NIC Teaming & Failover Recommendation

5 replies

Userlevel 2
Badge +14
We use Enhanced LACP on vDS 5.5 to create a LAG across both 10 Gig ports on our NX6220's. Would you recommend this configuration and if so what would you recommend as the best algorithm for balancing the load across the LAG interfaces? I believe we are currently running in Source IP mode.
Userlevel 1
Badge +11
With the introduction of Load Based Teaming (LBT) on the Virtual Distributed Switch in vSphere 4.0, the requirement to consisder other forms of NIC teaming & load balancing in my opinion have all but been eliminated which is why when releasing our vNetworking Best Practices, the numerous VCDXs involved including myself, concluded LBT (Option 1 in the BPG) should be our recommendation.

There are many reasons LBT is excellent including:

1. Simplicity

No dependancy on the switch type or configuration. Stardard Access points with 802.1q is all that is required for LBT and multiple VLAN support.

No requirement to design IP address ranges around IP Hash to ensure the hash from the IPs ensures a balance of traffic.

2. Performance

LBT detects NIC utilization of >=75% and dynamically load balances VMs across the available NICs in real time.

3. LBT works with "Link Status" failover policy

No complexity with failover and failback, Link Status and (if supported by physical switch) "Link State Tracking" ensure in the event of a link failure, everything is managed automatically.

In Summary

In my opinion, LACP would at best provide a minimal benefit under very limited circumstances. The route based on physical NIC load (LBT) setting ensures in the event of >75% utilization of a vmNIC that traffic will be dynamically spread over the other available adapters. As such LACP is not really required, and with multiple 10Gb connections I have not seen an environment where the network was (truly) a bottleneck that needed to be addressed.
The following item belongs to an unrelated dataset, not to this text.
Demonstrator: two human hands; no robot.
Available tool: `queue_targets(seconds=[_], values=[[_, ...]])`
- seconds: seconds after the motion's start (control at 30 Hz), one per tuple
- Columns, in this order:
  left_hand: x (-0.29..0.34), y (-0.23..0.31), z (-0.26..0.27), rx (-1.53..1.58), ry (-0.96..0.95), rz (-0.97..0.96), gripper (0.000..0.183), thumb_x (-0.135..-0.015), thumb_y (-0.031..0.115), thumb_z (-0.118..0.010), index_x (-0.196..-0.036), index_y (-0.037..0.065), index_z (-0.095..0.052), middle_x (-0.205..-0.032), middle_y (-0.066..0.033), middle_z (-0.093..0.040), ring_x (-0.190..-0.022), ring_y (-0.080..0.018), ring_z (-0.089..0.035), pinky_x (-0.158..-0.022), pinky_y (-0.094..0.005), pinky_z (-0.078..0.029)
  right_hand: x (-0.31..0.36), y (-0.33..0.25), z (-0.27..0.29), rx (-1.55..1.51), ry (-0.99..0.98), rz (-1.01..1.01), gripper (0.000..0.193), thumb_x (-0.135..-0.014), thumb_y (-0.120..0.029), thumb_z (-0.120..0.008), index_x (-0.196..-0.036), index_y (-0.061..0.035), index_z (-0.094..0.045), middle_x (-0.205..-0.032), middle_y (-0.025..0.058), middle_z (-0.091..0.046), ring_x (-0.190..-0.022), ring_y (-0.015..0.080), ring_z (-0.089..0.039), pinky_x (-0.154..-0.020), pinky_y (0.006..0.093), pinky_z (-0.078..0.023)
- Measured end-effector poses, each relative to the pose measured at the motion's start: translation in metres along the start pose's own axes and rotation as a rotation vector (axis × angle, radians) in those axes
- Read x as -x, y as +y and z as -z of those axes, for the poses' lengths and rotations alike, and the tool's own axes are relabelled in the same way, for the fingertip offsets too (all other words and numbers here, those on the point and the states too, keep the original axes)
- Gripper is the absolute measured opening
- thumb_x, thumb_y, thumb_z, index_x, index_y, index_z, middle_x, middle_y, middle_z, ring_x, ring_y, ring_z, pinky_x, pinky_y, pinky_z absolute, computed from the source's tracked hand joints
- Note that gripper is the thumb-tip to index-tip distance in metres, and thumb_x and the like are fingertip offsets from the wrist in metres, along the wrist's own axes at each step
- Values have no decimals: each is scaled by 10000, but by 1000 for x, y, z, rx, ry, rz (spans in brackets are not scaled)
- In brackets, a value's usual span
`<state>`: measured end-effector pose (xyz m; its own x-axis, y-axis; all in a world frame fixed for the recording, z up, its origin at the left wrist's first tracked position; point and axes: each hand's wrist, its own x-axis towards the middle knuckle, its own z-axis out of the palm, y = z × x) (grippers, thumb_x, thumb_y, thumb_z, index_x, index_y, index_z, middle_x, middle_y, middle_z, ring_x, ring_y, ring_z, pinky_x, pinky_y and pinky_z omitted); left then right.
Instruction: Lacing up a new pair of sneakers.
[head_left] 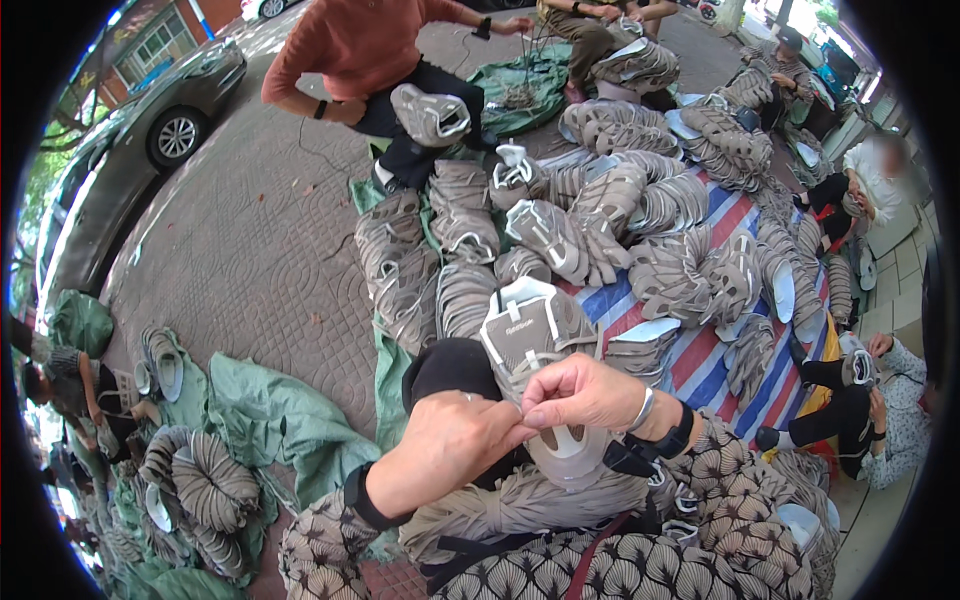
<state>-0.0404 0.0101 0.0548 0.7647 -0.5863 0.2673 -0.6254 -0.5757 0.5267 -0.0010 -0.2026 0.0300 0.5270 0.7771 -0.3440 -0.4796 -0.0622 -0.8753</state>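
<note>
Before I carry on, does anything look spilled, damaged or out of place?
Nothing plainly spilled or damaged stands out. The untidiest spot is perhaps the green sheet at left, rumpled on the paving rather than flat. The shoe beneath the hands shows no obvious fault where visible.

A: Lettering, readable instances?

B: One. A single short line of pale lettering (519, 327) on the tongue (511, 347) of the nearest grey-brown shoe upper (562, 322).

A: Position on the tongue?

B: Upper half, on the grey-brown panel, below the white rim (525, 290). The line runs crosswise, rising slightly toward the right.

A: Character of the text?

B: One word in Latin letters, light on a darker ground. Recorded by kind only: a name mark.

A: Second upper (556, 243), lying beyond the first, also with a white-edged tongue?

B: Any print there is too small to tell. Same for the stacked uppers (392, 265).
</note>
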Motion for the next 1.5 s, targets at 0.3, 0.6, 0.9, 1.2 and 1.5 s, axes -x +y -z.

If there was a bottleneck, Route based on physical NIC load combined with NIOC would be a excellent solution without the need for the complexity of LACP.

Here is a link to our full BPG: http://go.nutanix.com/TechGuide-Nutanix-VMwarevSphereNetworkingonNutanix_LP.html
Userlevel 2
Badge +14
Very thorough explanation - thanks! We went with LACP as a natural progression from our previous blade technology, we will probably take a look at migrating to Load-Based teaming as we grow our cluster.
Badge +4
Solid information -

I am assuming you are using A/A ports in that particular port group. My question is why is the setting for failback set to no? In my experience I have always configured or worked with the network team to leverage RSTP with Portfast on the uplink ports.

I saw  mention something on his blog as well about this (with the vmkernel connected mgmt port group), curious why this is the configuration of choice.
Badge +5
Came across this thread as we are preparing a brand new cluster that we will be putting into production soon. Are the settings above recommended for all port groups (ie management, cvm, vm)? Would appreciate any insight.